**What you have to do:** Go through the data and count the lines holding the string "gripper". Write only the number.

**Data below:**
---
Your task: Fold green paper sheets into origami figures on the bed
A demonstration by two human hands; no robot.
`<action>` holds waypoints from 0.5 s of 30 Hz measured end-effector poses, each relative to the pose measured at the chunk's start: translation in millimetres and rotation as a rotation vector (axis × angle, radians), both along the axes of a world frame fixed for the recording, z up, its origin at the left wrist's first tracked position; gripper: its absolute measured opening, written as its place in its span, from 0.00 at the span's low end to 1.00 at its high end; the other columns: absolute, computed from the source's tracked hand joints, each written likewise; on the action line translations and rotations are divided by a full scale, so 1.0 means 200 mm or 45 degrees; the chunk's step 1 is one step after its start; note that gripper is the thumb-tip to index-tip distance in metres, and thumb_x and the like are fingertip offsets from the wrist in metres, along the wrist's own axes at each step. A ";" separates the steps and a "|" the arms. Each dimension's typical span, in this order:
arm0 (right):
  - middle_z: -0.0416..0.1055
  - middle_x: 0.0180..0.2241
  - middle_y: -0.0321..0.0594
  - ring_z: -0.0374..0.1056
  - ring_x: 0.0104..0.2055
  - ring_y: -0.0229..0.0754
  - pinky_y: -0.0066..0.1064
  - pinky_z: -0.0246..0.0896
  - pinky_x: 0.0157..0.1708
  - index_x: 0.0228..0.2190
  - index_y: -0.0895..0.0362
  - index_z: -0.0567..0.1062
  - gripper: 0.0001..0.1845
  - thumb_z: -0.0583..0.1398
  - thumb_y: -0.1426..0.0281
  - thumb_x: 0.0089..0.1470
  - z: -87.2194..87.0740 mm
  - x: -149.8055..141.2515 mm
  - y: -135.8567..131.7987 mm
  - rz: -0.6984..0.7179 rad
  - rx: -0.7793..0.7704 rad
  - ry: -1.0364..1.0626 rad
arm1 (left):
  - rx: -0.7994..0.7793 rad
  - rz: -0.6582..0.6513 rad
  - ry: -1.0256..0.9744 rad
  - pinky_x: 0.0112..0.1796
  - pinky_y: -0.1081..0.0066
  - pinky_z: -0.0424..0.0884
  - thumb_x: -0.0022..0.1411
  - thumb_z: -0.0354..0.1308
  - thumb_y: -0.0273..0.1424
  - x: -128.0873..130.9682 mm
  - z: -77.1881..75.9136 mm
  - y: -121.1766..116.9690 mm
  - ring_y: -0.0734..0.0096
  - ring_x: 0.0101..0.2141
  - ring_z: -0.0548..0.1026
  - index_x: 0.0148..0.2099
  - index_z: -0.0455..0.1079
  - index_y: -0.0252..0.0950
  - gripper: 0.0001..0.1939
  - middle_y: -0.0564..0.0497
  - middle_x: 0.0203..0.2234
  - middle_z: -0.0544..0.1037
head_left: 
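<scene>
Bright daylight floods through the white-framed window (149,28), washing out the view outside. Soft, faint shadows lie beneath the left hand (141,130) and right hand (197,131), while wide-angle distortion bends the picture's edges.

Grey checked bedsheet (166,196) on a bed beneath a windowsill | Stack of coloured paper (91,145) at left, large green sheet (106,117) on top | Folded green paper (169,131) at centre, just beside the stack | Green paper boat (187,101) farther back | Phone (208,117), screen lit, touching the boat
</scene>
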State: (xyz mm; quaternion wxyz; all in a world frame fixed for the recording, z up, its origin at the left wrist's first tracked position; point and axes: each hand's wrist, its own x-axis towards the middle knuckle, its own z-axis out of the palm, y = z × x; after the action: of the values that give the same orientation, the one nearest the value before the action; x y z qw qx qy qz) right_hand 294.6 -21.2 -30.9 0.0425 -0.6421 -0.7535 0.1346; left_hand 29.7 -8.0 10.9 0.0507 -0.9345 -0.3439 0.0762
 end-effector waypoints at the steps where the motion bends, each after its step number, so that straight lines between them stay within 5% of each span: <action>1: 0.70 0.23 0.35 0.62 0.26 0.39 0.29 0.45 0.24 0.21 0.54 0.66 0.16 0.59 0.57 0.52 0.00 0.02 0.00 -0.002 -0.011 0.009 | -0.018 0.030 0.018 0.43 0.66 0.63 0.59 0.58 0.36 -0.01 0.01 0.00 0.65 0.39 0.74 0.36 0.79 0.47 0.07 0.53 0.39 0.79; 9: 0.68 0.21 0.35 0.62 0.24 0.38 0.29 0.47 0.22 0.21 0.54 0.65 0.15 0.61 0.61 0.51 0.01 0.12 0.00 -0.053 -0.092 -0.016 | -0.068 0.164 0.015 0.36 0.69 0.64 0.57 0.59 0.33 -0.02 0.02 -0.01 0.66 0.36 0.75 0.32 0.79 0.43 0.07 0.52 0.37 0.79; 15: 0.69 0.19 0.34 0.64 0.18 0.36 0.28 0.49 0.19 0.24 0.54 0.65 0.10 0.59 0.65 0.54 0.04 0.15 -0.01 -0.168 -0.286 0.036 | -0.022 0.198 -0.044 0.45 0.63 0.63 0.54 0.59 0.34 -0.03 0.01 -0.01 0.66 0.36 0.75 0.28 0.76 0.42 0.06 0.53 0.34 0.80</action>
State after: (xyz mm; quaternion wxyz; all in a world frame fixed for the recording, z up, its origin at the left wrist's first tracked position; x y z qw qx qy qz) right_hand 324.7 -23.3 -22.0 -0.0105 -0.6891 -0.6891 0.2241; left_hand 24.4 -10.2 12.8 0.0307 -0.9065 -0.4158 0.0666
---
**Solved problem:** 3